> **Your task**: The span to repeat in the listing below runs from the line containing "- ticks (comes" to the line containing "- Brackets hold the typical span", inclusive. Repeat it exactly, and only it.

> **Collected data**:
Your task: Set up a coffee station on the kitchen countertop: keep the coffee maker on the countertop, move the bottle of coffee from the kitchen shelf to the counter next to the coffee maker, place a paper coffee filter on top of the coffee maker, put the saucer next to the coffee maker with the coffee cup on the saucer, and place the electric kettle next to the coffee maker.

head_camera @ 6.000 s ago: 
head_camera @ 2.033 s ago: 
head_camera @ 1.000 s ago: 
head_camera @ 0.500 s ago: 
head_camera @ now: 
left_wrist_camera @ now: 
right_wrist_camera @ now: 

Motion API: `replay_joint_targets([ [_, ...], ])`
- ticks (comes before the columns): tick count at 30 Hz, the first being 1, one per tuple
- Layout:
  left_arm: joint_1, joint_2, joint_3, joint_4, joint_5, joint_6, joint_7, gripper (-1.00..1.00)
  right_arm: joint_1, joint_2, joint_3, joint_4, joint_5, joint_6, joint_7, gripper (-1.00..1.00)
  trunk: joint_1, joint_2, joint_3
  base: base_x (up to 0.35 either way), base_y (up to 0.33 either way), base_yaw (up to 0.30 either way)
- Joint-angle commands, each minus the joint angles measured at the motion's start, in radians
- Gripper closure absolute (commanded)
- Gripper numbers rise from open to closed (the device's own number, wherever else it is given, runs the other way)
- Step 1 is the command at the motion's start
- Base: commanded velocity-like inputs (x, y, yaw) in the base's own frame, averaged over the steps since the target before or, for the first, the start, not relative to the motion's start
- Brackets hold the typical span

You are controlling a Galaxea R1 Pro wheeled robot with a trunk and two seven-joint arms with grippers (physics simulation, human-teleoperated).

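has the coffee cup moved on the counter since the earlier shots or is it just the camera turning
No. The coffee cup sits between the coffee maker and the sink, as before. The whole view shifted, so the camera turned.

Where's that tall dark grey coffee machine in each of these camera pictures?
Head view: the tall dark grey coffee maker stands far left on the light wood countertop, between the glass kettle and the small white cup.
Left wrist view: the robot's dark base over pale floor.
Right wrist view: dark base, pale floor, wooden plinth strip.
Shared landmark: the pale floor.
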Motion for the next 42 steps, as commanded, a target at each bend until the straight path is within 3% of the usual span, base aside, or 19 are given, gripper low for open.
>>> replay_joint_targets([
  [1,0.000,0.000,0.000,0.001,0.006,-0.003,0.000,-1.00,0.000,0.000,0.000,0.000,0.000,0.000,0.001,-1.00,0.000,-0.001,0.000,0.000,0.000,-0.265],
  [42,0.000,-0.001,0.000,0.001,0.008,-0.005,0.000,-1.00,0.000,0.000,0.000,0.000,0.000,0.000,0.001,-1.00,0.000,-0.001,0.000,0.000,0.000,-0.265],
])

> **Your solution**:
- ticks (comes before the columns): tick count at 30 Hz, the first being 1, one per tuple
- Layout:
  left_arm: joint_1, joint_2, joint_3, joint_4, joint_5, joint_6, joint_7, gripper (-1.00..1.00)
  right_arm: joint_1, joint_2, joint_3, joint_4, joint_5, joint_6, joint_7, gripper (-1.00..1.00)
  trunk: joint_1, joint_2, joint_3
  base: base_x (up to 0.35 either way), base_y (up to 0.33 either way), base_yaw (up to 0.30 either way)
- Joint-angle commands, each minus the joint angles measured at the motion's start, in radians
- Gripper closure absolute (commanded)
- Gripper numbers rise from open to closed (the device's own number, wherever else it is given, runs the other way)
- Step 1 is the command at the motion's start
- Base: commanded velocity-like inputs (x, y, yaw) in the base's own frame, averaged over the steps since the target before or, for the first, the start, not relative to the motion's start
- Brackets hold the typical span

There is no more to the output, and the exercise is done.